## WORK ORDER
Each line of the listing below must be set down exactly.

START AVAILABLE DATA

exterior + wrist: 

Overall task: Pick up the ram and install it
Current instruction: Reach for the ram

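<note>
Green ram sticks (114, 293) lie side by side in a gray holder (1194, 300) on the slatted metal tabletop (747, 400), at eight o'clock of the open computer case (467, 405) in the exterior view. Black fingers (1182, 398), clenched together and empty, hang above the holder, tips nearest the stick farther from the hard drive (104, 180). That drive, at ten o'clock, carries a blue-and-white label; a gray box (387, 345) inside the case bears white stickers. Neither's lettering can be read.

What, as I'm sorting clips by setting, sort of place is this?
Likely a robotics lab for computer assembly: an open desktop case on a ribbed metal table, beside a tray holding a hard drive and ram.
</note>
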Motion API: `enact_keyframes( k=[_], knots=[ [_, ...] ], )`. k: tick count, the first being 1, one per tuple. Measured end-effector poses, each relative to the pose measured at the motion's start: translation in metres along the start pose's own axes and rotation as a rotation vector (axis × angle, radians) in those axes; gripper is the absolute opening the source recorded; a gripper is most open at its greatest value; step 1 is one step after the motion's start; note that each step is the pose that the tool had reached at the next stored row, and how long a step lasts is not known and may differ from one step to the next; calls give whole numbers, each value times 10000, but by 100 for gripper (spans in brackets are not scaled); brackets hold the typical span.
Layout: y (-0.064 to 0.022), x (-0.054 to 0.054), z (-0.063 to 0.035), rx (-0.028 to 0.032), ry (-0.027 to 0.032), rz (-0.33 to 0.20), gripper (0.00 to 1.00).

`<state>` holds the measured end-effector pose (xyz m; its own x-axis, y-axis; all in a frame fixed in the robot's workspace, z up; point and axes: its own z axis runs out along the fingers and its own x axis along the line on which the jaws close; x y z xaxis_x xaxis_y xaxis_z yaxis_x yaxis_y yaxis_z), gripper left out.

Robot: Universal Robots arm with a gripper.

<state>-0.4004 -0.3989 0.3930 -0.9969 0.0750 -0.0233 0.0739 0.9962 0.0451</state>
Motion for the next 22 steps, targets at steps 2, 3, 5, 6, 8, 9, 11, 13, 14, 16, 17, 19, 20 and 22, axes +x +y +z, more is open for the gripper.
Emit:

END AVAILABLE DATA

## SOLUTION TO THE EXERCISE
exterior + wrist: 

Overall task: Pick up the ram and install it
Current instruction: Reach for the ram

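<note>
Green ram sticks (114, 293) lie side by side in a gray holder (1194, 300) on the slatted metal tabletop (747, 400), at eight o'clock of the open computer case (467, 405) in the exterior view. Black fingers (1182, 398), clenched together and empty, hang above the holder, tips nearest the stick farther from the hard drive (104, 180). That drive, at ten o'clock, carries a blue-and-white label; a gray box (387, 345) inside the case bears white stickers. Neither's lettering can be read.

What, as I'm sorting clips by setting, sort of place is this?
Likely a robotics lab for computer assembly: an open desktop case on a ribbed metal table, beside a tray holding a hard drive and ram.
</note>
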Motion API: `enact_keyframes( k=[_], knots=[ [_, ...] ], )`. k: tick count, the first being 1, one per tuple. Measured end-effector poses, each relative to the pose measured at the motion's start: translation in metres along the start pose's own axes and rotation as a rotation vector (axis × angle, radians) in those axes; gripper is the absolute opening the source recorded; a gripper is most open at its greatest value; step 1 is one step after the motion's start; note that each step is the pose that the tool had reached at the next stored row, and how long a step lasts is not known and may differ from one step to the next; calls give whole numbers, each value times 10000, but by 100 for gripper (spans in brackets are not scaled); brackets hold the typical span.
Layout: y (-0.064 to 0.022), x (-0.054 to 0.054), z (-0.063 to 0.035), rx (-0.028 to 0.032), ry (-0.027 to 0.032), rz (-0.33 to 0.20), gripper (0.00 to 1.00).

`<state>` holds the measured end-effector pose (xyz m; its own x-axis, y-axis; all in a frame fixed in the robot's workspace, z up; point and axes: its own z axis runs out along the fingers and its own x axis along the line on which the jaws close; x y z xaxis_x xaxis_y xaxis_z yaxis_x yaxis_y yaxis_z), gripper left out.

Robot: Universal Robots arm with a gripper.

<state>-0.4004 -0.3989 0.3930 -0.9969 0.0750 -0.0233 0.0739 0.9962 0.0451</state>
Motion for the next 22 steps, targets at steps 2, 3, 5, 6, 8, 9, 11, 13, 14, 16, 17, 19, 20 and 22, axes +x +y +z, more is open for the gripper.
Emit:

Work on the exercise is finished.